ABOUT THIS TASK: Your reply should hold only the lines from the records below where "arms" occurs.

INFORMATION GIVEN:

━━━

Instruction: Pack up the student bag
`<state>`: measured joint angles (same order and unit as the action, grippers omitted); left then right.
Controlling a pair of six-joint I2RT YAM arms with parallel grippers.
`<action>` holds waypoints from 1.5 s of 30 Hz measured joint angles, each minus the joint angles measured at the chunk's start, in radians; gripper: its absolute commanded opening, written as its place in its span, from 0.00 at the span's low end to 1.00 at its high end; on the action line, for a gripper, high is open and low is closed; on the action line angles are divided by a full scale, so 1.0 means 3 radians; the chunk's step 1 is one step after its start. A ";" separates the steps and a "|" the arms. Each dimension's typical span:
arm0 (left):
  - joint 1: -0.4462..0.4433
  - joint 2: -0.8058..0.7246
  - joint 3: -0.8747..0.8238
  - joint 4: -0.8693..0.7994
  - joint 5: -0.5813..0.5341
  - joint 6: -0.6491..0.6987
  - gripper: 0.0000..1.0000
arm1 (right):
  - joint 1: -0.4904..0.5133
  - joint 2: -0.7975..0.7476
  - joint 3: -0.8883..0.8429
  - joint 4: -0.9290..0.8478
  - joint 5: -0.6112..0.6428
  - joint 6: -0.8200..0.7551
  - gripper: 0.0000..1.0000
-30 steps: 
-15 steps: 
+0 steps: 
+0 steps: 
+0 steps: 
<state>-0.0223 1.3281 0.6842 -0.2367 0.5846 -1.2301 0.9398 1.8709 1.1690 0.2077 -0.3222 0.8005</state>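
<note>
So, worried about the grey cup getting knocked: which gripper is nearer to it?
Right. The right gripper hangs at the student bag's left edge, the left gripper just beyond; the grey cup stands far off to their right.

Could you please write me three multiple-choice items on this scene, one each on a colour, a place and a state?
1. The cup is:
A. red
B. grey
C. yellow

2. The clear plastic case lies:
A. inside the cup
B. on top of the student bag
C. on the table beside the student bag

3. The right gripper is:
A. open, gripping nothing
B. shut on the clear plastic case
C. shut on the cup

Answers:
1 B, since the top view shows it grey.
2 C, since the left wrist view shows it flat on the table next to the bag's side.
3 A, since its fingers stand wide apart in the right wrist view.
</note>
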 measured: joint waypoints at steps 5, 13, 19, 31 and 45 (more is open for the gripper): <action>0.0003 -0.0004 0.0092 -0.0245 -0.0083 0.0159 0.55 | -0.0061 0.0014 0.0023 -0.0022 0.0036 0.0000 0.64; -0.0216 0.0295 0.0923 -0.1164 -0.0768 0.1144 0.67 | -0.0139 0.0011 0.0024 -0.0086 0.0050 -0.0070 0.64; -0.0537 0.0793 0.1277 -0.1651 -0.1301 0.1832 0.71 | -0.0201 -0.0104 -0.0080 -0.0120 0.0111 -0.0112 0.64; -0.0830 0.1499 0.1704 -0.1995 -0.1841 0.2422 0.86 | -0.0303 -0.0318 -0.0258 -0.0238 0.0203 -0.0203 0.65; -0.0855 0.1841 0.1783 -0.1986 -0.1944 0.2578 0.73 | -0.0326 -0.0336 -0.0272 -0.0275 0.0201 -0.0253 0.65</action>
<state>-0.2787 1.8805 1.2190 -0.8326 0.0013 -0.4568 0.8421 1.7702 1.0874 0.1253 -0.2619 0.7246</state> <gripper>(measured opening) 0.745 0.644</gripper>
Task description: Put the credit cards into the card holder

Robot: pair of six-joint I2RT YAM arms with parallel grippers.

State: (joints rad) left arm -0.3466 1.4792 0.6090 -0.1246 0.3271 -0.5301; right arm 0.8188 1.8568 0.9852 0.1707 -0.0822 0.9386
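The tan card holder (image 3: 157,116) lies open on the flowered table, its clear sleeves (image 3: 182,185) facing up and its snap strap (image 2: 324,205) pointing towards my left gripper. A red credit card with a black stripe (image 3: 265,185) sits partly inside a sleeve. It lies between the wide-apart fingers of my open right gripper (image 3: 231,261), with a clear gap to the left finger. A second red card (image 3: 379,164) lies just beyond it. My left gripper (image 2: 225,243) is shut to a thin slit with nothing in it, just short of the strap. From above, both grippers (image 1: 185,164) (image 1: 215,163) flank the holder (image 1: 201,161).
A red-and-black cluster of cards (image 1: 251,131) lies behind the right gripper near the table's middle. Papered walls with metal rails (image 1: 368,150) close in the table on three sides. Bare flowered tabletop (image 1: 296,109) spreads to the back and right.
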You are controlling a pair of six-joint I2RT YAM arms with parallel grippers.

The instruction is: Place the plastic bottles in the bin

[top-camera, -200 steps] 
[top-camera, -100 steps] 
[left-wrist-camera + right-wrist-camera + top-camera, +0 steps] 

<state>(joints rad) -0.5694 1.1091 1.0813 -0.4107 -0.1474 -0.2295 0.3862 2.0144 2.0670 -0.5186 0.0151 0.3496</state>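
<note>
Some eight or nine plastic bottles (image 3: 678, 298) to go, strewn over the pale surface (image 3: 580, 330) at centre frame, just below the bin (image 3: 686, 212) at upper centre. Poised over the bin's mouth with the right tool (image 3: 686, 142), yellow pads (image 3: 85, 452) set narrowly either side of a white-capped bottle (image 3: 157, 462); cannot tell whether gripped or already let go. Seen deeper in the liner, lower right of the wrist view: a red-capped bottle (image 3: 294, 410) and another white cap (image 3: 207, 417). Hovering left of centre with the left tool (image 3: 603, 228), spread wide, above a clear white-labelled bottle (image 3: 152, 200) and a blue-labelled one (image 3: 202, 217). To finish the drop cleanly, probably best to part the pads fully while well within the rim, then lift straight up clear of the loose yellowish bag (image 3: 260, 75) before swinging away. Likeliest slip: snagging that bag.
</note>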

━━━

RESPONSE AREA:
Controlling a pair of six-joint I2RT YAM arms with parallel grippers.
`<action>` holds waypoints from 1.5 s of 30 Hz measured joint angles, each minus the joint angles measured at the chunk's start, in radians; gripper: its absolute commanded opening, written as its place in its span, from 0.00 at the span's low end to 1.00 at its high end; on the action line, for a gripper, high is open and low is closed; on the action line angles are divided by a full scale, so 1.0 means 3 radians; the chunk's step 1 is one step after its start. A ";" separates the steps and a "|" the arms. Each dimension's typical span:
Robot: pair of six-joint I2RT YAM arms with parallel grippers.
You are controlling a pair of six-joint I2RT YAM arms with parallel grippers.

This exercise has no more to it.